- **Action item**: Retype exactly the span of lines below from the one with "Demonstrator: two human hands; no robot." through the one with "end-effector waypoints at". Do not include pictures.

- **Dataset entries**:

--

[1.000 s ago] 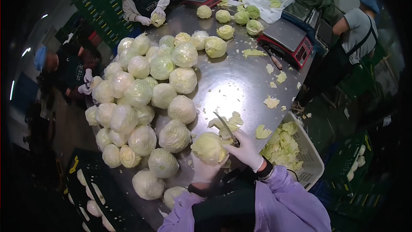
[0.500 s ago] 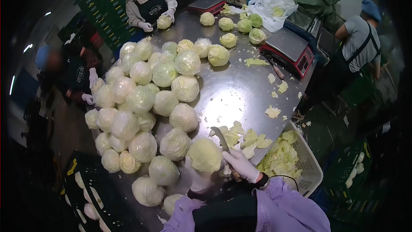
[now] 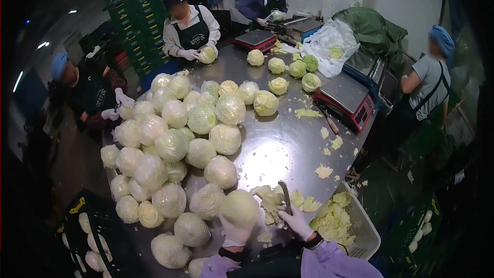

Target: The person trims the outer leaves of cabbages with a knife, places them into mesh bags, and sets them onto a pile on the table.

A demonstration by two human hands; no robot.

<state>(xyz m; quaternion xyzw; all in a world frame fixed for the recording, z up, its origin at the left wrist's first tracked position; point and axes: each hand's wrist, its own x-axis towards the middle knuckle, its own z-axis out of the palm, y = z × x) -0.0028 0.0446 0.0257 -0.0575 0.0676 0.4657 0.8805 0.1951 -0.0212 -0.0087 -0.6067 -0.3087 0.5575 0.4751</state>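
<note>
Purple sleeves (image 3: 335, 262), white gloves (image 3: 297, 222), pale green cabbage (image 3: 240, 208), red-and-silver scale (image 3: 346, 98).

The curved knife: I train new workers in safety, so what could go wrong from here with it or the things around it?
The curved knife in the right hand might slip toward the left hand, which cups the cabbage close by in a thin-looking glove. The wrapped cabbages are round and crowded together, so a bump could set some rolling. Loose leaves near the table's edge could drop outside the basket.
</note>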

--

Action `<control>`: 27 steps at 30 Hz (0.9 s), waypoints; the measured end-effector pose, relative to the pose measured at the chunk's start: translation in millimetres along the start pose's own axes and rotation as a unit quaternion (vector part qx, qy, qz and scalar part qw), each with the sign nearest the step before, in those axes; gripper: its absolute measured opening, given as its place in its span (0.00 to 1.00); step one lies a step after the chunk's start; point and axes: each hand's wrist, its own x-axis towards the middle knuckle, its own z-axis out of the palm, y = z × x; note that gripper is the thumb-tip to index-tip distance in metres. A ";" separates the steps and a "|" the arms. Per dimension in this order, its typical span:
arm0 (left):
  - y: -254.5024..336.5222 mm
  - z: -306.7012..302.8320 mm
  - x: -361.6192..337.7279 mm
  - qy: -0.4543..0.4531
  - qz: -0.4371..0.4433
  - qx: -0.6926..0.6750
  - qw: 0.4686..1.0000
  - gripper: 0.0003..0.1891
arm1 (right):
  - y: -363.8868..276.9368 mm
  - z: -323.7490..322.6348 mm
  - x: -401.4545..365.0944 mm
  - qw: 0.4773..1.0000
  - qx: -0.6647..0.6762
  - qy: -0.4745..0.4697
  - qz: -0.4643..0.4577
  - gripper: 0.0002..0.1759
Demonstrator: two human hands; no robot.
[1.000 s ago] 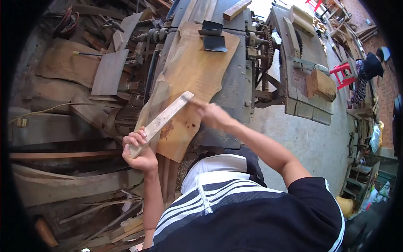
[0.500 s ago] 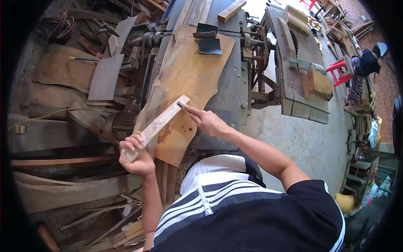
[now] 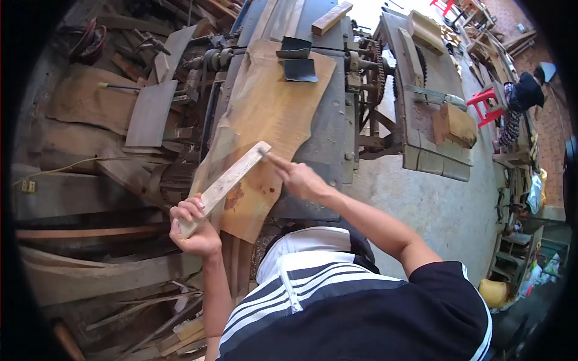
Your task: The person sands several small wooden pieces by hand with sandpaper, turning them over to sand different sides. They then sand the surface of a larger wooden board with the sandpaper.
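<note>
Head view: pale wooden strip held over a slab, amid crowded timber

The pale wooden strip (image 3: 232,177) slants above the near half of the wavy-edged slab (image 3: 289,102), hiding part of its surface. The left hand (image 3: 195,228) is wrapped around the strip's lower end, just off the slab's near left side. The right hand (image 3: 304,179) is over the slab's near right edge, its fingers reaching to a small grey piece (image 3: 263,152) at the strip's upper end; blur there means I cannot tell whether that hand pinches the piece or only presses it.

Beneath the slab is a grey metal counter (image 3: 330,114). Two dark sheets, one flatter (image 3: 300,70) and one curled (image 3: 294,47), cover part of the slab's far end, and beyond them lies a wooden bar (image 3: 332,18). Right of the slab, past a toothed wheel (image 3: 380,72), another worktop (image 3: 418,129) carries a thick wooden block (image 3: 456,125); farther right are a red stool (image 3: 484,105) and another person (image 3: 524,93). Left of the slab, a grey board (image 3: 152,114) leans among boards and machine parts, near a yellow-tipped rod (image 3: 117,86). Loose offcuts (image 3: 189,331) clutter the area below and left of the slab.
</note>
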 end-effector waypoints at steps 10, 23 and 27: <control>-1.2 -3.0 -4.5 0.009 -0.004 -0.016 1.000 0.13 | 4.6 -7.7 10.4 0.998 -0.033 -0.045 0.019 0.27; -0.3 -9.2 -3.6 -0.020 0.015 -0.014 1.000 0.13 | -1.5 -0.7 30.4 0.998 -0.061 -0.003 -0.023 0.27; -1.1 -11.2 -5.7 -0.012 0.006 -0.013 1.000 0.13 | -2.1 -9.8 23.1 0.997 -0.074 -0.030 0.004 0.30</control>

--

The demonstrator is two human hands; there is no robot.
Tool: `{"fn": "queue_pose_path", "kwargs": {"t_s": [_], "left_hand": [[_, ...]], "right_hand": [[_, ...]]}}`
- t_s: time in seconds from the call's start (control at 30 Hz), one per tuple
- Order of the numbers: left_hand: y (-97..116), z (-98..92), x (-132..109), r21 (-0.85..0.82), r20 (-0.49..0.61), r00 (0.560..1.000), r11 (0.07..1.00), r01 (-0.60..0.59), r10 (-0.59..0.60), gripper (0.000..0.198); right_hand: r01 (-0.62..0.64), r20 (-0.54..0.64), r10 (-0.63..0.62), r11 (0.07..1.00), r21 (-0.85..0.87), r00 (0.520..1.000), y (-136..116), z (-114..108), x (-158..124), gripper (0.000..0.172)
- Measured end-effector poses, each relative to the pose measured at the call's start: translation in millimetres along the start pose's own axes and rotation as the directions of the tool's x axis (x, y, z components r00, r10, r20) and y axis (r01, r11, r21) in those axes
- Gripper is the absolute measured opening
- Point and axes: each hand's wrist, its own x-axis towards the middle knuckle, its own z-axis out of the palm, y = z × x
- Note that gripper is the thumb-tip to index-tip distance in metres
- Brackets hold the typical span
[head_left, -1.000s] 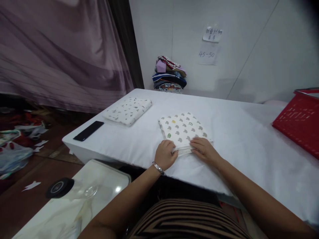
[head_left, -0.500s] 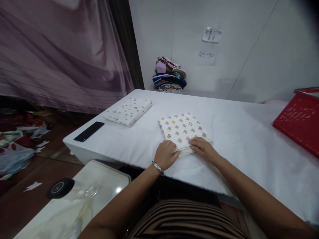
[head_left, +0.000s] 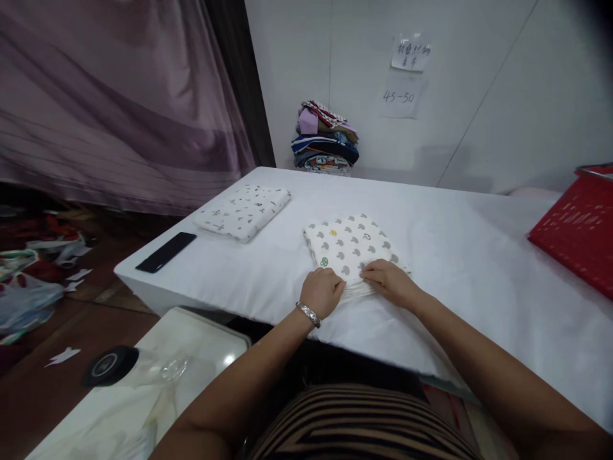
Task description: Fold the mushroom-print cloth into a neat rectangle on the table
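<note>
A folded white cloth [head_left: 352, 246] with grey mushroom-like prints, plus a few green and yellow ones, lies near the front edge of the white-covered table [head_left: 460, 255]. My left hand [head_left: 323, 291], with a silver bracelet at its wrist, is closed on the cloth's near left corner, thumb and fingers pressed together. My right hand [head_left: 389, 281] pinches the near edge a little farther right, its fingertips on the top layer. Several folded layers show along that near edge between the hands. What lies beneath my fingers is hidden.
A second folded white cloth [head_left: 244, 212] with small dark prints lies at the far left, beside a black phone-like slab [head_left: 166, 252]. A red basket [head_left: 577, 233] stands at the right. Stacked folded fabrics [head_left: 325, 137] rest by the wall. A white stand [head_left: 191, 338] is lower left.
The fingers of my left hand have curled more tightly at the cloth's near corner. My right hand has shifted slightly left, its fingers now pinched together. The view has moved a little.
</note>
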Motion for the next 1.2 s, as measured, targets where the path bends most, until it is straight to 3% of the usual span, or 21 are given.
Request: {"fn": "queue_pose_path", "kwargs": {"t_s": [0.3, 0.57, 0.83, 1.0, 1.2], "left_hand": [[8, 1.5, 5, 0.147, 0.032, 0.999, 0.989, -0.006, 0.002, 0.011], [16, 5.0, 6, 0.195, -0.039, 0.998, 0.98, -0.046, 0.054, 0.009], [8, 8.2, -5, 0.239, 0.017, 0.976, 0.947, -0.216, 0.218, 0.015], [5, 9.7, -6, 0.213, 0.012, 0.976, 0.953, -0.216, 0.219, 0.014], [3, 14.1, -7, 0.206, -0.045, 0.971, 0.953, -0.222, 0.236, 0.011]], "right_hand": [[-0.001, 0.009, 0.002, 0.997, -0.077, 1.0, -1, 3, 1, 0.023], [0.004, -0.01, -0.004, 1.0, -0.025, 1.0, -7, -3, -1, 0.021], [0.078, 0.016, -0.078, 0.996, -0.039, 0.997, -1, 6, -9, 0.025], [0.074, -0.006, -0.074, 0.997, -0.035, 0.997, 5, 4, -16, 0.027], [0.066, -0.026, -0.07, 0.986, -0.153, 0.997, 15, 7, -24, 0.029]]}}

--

- **Exercise response**:
Demonstrator: two human hands; no robot.
[1.000 s ago] 
[0.500 s ago] 
[now] 
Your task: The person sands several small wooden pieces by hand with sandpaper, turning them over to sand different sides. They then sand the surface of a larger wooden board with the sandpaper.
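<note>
Head view: pale wooden strip held over a slab, amid crowded timber

The pale wooden strip (image 3: 232,177) slants above the near half of the wavy-edged slab (image 3: 289,102), hiding part of its surface. The left hand (image 3: 195,228) is wrapped around the strip's lower end, just off the slab's near left side. The right hand (image 3: 304,179) is over the slab's near right edge, its fingers reaching to a small grey piece (image 3: 263,152) at the strip's upper end; blur there means I cannot tell whether that hand pinches the piece or only presses it.

Beneath the slab is a grey metal counter (image 3: 330,114). Two dark sheets, one flatter (image 3: 300,70) and one curled (image 3: 294,47), cover part of the slab's far end, and beyond them lies a wooden bar (image 3: 332,18). Right of the slab, past a toothed wheel (image 3: 380,72), another worktop (image 3: 418,129) carries a thick wooden block (image 3: 456,125); farther right are a red stool (image 3: 484,105) and another person (image 3: 524,93). Left of the slab, a grey board (image 3: 152,114) leans among boards and machine parts, near a yellow-tipped rod (image 3: 117,86). Loose offcuts (image 3: 189,331) clutter the area below and left of the slab.
</note>
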 end-effector waypoints at steps 10, 23 and 27: <control>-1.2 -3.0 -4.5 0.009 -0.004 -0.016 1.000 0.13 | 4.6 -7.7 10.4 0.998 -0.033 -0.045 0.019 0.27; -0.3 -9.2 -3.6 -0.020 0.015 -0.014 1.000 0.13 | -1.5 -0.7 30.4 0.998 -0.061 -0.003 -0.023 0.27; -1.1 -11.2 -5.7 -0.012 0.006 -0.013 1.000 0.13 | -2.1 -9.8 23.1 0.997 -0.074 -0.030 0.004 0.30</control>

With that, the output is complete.